Cat Power em Lisboa: a música vs. o resto

Cat-Power-CCB

Noite de música maravilhosa e muito desconforto no CCB.

Um concerto de Cat Power consegue ser genuinamente aflitivo. O que Chan Marshall deu este sábado no Centro Cultural de Belém, em Lisboa, não foi exceção.

Coisa de mulher e guitarra ou mulher e piano, dependendo da altura, o espetáculo da norte-americana teve tanto de brilhante como de perturbador. Não foi surpresa para muita gente – quem já a tinha visto ao vivo ou tinha lido sobre concertos dela sabia o que a casa gasta – mas não deixou de afligir. Em “Old Detroit”, música com que abriu o concerto, Chan Marshall já se queixava da falta de volume da voz nos monitores. A partir daí foi um crescendo de queixas sobre a falta de reverb da voz, tentativas de solucionar o problema (fazendo uma caixinha com as mãos à volta do microfone) e pedidos de desculpa durante e após as canções… até ao mini-esgotamento que teve quando já estava sentada ao piano. Apeteceu subir ao palco para lhe dizer só que estava tudo bem, que ela é maravilhosa e que as inseguranças dela são apenas isso mesmo: inseguranças. Foi, como disse, aflitivo. E, como bónus, ainda tivemos aquele final… em que ficou no ar a pergunta “o que estamos aqui a fazer?” a propósito do que se passa na Síria. Reparem que não era um “o que estamos aqui a fazer?” metafísico – era mesmo para quem estava na sala.

E isto, para o caso de terem dúvidas, foi a parte perturbadora.

A parte brilhante – e que me fará continuar a ansiar por novos concertos dela em Portugal – foi a que fez esgotar o Grande Auditório do CCB: a música.

Assistir a um espetáculo de Cat Power nunca é como ouvir músicas de um álbum ao vivo. É sempre algo à parte, diferente, como se cada música tivesse vida própria. É, por um lado, pouco satisfatório, porque nunca se sai da sala de barriga cheia, mesmo quando ela toca muitas das favoritas do público, já que as músicas ganham e perdem arranjos, letras e acordes. Por outro lado, no entanto, é desafiante e interessante… e tudo soa maravilhosamente quando a voz que transporta as palavras é a de Chan Marshall.
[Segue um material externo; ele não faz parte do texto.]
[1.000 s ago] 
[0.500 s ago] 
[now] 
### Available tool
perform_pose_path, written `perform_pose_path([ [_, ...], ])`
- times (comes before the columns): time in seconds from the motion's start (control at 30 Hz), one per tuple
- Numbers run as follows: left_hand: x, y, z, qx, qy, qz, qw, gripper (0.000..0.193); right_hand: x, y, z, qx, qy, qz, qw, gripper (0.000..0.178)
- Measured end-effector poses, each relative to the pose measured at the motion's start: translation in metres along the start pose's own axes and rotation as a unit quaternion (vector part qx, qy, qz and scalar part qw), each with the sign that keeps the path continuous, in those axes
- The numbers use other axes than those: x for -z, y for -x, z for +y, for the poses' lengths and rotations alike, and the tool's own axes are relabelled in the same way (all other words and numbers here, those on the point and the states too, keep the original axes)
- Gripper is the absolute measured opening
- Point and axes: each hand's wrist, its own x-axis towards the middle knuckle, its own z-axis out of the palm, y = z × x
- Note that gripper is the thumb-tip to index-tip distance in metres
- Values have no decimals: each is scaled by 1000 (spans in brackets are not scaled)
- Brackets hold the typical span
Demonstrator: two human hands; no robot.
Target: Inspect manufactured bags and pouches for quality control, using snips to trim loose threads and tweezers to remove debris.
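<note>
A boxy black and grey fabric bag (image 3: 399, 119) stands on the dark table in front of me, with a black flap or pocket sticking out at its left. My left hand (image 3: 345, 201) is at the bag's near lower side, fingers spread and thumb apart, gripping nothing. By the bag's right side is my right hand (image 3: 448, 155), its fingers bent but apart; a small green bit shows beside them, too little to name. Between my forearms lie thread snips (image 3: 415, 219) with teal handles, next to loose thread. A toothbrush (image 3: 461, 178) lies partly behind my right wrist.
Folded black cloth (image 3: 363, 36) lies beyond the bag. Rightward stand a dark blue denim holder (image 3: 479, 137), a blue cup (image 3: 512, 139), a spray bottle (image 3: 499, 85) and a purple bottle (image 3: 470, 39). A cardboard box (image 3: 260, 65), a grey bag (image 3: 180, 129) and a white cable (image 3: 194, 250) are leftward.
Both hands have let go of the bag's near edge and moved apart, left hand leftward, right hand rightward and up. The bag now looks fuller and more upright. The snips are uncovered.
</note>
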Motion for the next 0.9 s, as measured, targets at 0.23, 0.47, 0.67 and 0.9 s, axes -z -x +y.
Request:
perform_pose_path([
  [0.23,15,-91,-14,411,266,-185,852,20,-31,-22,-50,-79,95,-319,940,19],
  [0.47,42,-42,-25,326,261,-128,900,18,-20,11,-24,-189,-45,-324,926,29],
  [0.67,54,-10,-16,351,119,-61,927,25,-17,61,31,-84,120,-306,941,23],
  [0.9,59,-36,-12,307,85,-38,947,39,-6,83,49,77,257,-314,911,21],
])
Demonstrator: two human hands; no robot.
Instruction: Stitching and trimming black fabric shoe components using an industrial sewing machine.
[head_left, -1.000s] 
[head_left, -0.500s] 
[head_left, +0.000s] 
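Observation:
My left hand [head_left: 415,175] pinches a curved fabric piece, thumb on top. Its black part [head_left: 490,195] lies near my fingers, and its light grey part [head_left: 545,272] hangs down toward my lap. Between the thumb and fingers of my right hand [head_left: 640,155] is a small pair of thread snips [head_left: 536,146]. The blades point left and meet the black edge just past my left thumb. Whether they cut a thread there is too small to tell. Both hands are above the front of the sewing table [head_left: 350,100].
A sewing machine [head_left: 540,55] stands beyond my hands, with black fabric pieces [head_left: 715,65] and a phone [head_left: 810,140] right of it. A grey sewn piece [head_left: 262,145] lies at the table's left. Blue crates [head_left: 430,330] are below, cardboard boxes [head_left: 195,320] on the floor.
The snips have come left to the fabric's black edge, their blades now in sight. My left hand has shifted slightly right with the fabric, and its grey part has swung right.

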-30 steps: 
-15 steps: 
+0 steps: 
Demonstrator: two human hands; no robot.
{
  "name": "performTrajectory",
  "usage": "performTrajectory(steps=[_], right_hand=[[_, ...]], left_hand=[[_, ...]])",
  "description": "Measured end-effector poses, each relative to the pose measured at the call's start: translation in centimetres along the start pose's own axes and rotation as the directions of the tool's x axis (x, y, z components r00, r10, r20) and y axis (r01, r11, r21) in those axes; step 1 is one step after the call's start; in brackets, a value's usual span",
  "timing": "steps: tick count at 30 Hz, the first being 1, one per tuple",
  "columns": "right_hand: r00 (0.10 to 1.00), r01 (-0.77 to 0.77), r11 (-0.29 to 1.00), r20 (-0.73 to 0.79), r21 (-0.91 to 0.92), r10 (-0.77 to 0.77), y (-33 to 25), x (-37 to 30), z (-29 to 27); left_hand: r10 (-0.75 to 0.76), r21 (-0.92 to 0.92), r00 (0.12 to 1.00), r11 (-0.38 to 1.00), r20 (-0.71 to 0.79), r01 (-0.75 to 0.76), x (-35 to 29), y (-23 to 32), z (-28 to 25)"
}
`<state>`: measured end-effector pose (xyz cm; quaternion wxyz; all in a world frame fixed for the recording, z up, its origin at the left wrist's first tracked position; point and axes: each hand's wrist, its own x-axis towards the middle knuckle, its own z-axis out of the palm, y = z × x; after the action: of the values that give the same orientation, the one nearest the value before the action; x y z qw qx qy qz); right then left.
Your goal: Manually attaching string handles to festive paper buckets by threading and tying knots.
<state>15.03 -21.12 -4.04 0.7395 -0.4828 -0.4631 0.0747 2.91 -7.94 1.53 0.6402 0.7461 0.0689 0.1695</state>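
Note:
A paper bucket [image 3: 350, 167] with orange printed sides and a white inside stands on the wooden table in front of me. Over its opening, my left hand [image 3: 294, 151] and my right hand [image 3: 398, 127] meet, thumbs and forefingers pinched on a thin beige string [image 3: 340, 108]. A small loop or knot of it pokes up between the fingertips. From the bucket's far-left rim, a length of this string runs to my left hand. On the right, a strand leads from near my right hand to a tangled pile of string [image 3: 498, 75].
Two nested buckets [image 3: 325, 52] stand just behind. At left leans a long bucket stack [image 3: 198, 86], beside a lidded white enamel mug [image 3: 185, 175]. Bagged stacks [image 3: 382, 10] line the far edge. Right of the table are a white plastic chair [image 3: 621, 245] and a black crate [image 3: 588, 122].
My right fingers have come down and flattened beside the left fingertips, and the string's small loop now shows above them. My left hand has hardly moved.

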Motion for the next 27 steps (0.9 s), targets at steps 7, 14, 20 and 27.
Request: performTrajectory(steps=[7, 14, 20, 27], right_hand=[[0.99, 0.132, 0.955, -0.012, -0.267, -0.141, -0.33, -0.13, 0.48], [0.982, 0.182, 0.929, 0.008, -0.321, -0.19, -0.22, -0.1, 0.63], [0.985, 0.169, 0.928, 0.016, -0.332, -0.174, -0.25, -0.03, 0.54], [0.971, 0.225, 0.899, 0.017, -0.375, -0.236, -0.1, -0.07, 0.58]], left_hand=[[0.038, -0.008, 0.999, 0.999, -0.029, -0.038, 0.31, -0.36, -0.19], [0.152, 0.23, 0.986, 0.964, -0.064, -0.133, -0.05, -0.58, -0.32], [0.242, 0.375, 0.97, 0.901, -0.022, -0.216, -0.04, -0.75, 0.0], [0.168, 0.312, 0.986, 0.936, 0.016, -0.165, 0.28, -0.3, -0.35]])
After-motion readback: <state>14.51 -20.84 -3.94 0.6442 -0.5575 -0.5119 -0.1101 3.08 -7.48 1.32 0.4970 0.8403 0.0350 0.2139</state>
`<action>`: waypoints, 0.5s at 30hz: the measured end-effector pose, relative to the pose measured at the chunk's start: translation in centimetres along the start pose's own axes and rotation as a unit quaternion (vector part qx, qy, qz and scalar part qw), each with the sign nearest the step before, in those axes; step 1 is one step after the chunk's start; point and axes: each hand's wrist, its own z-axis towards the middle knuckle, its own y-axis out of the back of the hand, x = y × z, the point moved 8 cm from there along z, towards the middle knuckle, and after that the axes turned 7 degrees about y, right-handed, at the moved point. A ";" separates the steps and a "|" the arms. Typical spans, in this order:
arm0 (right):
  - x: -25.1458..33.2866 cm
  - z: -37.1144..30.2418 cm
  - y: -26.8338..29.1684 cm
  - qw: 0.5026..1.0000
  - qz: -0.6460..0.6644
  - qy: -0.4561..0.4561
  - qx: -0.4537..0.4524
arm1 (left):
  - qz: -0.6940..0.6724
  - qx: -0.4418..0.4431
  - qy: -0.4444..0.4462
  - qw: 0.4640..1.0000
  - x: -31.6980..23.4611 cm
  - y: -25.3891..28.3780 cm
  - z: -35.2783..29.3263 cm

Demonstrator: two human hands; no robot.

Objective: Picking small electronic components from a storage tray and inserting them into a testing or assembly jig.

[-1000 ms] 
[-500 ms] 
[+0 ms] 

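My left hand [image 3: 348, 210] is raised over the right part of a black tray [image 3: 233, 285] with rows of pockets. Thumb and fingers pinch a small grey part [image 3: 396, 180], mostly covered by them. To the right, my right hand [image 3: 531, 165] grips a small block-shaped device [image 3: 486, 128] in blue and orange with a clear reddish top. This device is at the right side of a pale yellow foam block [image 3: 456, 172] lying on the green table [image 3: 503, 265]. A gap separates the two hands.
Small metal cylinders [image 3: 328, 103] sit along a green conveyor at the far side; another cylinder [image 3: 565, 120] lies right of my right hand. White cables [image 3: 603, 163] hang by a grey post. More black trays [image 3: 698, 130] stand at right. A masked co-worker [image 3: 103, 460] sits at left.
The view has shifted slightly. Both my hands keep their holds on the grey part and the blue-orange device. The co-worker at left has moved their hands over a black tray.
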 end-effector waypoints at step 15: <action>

É um concerto vivo e realmente único.

Quando nos conseguimos abstrair das distrações – e às vezes é difícil, claro -, a música é simplesmente imbatível. Se juntarem a este padrão de qualidade um alinhamento fortíssimo, então o que é difícil é não sair do concerto feliz. E, para minha surpresa, foi o que aconteceu. O alinhamento deixou-me rendido.

Não digo que tenha sido perfeito – claro que não foi. Houve pouco Sun (só me lembro de “3, 6, 9”), o último álbum editado por Cat Power, e entre as mais antigas houve uma ausência de peso: “Metal Heart”. Mas com temas como “Werewolf”, “Fool”, “Names”, “Colors And The Kids”, “The Moon”,”I Don’t Blame You” e a luminosa “Maybe Not”, não vou cometer a ingratidão de me queixar.

Até porque, entre as inúmeras covers que Chan Marshall nos trouxe na noite de sábado, estava a lindíssima “Naked, If I Want To” (um original dos Moby Grape e parte de The Covers Record, editado por Cat Power em 2000). Covers à parte, estava também “The Greatest”, que se tornou um clássico assim que foi lançado em 2006. E estava, para meu êxtase, a perfeita “Good Woman”, tema maior de You Are Free e a canção de Cat Power que mais aquece o meu coração.

Foi um concerto esquisito e desconfortável, como se esperava, mas lindo.

Além disso, no que diz respeito a desconforto, nada bate o que aconteceu na primeira parte, com os Appaloosa (que são um duo de eletrónica) representados apenas pela vocalista Anne-Laure Keib e por um MacBook. Posso dizer-vos honestamente que me senti como se estivesse a ver uma peça de teatro de Kristen Wiig (viram o Bridesmaids, certo?). Mas não… e algumas das músicas nem eram assim tão más. Mas aquilo teve pelo menos tanto de karaoke e de comédia como de concerto.

Já Cat Power, para variar (e para o caso de ainda não terem percebido), fez-me muito feliz. Nunca dará um concerto limpinho e nunca será perfeita. Se caíram de paraquedas no CCB, provavelmente ficaram indecisos sobre se foi uma seca ou simplesmente estranho. Mas a música que ela nos trouxe é muito maior do que a performance. É coração em forma de arte, é a coisa mais frágil e mais bonita que Chan Marshall nos podia dar.